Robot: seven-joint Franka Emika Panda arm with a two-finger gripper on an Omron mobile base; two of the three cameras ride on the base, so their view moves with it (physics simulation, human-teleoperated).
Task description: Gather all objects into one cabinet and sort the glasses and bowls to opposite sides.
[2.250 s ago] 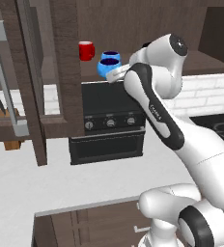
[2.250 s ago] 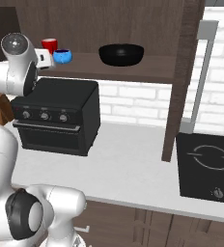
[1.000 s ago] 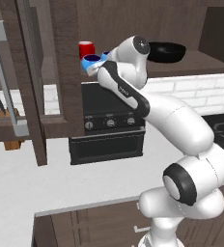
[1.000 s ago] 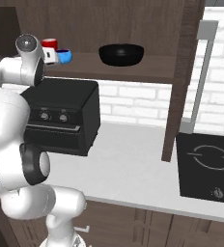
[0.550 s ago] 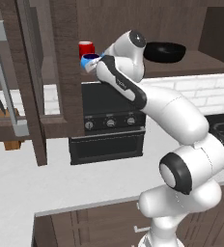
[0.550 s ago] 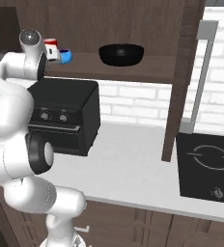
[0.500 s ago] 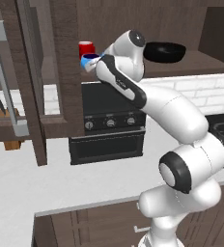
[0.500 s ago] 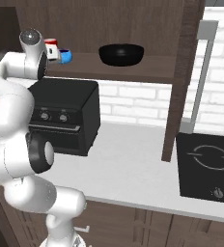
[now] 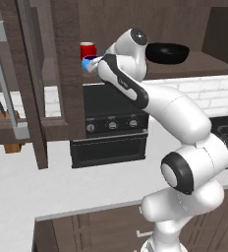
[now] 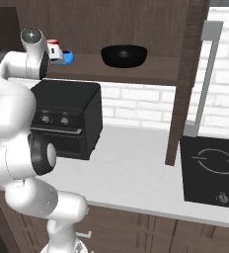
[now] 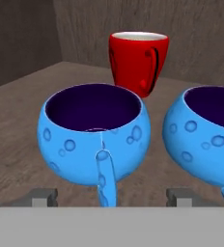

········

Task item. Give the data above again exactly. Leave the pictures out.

Reply to the exercise.
Robot: seven-joint Franka Emika Panda arm with a two-finger gripper on an Omron mobile base; two of the three cameras ride on the base, so their view moves with it (physics simulation, human-teleoperated).
Task description: Gather all objects into one cabinet and sort the glasses and bowls to opposite sides.
[2.250 s ago] 
[2.250 s ago] 
[1.000 s ago] 
[1.000 s ago] 
[0.550 s ago] 
[0.550 s ago] 
[0.500 s ago] 
[0.500 s ago] 
[now] 
[now] 
[now] 

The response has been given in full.